▶ [Items listed in a dataset]:
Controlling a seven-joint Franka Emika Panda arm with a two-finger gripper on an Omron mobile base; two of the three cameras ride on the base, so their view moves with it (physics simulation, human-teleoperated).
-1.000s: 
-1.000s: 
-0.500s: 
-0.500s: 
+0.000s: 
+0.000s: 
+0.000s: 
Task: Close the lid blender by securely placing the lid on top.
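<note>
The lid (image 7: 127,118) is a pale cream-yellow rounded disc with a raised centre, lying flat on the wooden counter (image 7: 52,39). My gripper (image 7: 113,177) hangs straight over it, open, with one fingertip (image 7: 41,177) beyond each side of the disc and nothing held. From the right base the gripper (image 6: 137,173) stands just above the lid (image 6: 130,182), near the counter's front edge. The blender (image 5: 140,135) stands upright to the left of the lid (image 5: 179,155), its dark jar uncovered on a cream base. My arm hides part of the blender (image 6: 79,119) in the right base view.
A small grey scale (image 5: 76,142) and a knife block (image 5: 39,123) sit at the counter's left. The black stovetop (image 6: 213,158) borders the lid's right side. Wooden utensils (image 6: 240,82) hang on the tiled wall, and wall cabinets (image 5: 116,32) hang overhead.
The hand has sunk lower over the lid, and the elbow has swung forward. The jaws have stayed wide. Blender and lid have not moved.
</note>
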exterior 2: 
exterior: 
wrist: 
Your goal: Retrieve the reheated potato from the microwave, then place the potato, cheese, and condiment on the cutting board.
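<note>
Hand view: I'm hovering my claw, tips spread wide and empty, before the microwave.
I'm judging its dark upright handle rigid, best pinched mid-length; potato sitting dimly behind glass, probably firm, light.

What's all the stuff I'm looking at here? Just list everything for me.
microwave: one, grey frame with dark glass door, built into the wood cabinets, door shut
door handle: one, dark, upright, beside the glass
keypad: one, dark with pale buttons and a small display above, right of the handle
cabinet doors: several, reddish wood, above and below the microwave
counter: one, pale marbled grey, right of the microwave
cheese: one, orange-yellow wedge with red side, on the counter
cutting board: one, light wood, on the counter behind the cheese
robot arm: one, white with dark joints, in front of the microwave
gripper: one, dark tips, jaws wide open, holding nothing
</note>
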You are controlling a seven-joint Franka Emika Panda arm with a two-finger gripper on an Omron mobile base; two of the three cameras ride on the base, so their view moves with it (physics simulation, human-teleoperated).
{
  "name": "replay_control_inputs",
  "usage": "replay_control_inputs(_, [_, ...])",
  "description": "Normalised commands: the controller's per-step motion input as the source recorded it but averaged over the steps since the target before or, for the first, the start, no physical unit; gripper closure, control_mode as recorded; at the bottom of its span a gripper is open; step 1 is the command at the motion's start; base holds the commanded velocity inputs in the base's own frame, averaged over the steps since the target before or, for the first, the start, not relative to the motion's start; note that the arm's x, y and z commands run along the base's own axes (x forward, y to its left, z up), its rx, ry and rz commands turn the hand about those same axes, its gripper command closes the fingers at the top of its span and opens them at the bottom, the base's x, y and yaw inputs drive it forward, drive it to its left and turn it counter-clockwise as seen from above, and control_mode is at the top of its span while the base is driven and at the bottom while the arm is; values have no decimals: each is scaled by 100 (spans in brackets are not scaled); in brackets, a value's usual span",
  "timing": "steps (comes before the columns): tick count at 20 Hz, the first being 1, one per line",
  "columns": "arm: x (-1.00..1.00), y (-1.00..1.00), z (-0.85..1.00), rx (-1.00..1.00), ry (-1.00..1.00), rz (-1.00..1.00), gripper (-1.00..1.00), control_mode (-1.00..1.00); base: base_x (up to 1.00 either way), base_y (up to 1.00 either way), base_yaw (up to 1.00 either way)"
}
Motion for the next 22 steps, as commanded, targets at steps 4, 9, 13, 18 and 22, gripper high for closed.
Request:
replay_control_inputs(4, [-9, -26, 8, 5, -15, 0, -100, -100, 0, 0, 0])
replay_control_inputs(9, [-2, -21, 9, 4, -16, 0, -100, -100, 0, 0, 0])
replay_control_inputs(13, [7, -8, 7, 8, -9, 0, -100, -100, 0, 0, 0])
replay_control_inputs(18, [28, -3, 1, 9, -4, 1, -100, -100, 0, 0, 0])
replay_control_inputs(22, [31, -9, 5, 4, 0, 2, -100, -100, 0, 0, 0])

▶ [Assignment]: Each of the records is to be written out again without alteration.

▶ [Finished task]:
Controlling a seven-joint Franka Emika Panda arm with a two-finger gripper on an Omron mobile base; two of the three cameras ride on the base, so their view moves with it (physics simulation, human-teleoperated).
-1.000s: 
-1.000s: 
-0.500s: 
-0.500s: 
+0.000s: 
+0.000s: 
+0.000s: 
Task: Close the lid blender by securely placing the lid on top.
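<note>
The lid (image 7: 127,118) is a pale cream-yellow rounded disc with a raised centre, lying flat on the wooden counter (image 7: 52,39). My gripper (image 7: 113,177) hangs straight over it, open, with one fingertip (image 7: 41,177) beyond each side of the disc and nothing held. From the right base the gripper (image 6: 137,173) stands just above the lid (image 6: 130,182), near the counter's front edge. The blender (image 5: 140,135) stands upright to the left of the lid (image 5: 179,155), its dark jar uncovered on a cream base. My arm hides part of the blender (image 6: 79,119) in the right base view.
A small grey scale (image 5: 76,142) and a knife block (image 5: 39,123) sit at the counter's left. The black stovetop (image 6: 213,158) borders the lid's right side. Wooden utensils (image 6: 240,82) hang on the tiled wall, and wall cabinets (image 5: 116,32) hang overhead.
The hand has sunk lower over the lid, and the elbow has swung forward. The jaws have stayed wide. Blender and lid have not moved.
</note>
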exterior 2: 
exterior: 
wrist: 
Your goal: Retrieve the reheated potato from the microwave, then place the potato, cheese, and condiment on the cutting board.
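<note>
Hand view: I'm hovering my claw, tips spread wide and empty, before the microwave.
I'm judging its dark upright handle rigid, best pinched mid-length; potato sitting dimly behind glass, probably firm, light.

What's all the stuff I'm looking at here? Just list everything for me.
microwave: one, grey frame with dark glass door, built into the wood cabinets, door shut
door handle: one, dark, upright, beside the glass
keypad: one, dark with pale buttons and a small display above, right of the handle
cabinet doors: several, reddish wood, above and below the microwave
counter: one, pale marbled grey, right of the microwave
cheese: one, orange-yellow wedge with red side, on the counter
cutting board: one, light wood, on the counter behind the cheese
robot arm: one, white with dark joints, in front of the microwave
gripper: one, dark tips, jaws wide open, holding nothing
</note>
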You are controlling a seven-joint Franka Emika Panda arm with a two-finger gripper on an Omron mobile base; two of the three cameras ride on the base, so their view moves with it (physics simulation, human-teleoperated).
{
  "name": "replay_control_inputs",
  "usage": "replay_control_inputs(_, [_, ...])",
  "description": "Normalised commands: the controller's per-step motion input as the source recorded it but averaged over the steps since the target before or, for the first, the start, no physical unit; gripper closure, control_mode as recorded; at the bottom of its span a gripper is open; step 1 is the command at the motion's start; base holds the commanded velocity inputs in the base's own frame, averaged over the steps since the target before or, for the first, the start, not relative to the motion's start; note that the arm's x, y and z commands run along the base's own axes (x forward, y to its left, z up), its rx, ry and rz commands turn the hand about those same axes, its gripper command closes the fingers at the top of its span and opens them at the bottom, the base's x, y and yaw inputs drive it forward, drive it to its left and turn it counter-clockwise as seen from above, and control_mode is at the top of its span while the base is driven and at the bottom while the arm is; values have no decimals: each is scaled by 100 (spans in brackets are not scaled); in brackets, a value's usual span",
  "timing": "steps (comes before the columns): tick count at 20 Hz, the first being 1, one per line",
  "columns": "arm: x (-1.00..1.00), y (-1.00..1.00), z (-0.85..1.00), rx (-1.00..1.00), ry (-1.00..1.00), rz (-1.00..1.00), gripper (-1.00..1.00), control_mode (-1.00..1.00); base: base_x (up to 1.00 either way), base_y (up to 1.00 either way), base_yaw (up to 1.00 either way)"
}
Motion for the next 22 steps, as commanded, targets at steps 4, 9, 13, 18 and 22, gripper high for closed.
Request:
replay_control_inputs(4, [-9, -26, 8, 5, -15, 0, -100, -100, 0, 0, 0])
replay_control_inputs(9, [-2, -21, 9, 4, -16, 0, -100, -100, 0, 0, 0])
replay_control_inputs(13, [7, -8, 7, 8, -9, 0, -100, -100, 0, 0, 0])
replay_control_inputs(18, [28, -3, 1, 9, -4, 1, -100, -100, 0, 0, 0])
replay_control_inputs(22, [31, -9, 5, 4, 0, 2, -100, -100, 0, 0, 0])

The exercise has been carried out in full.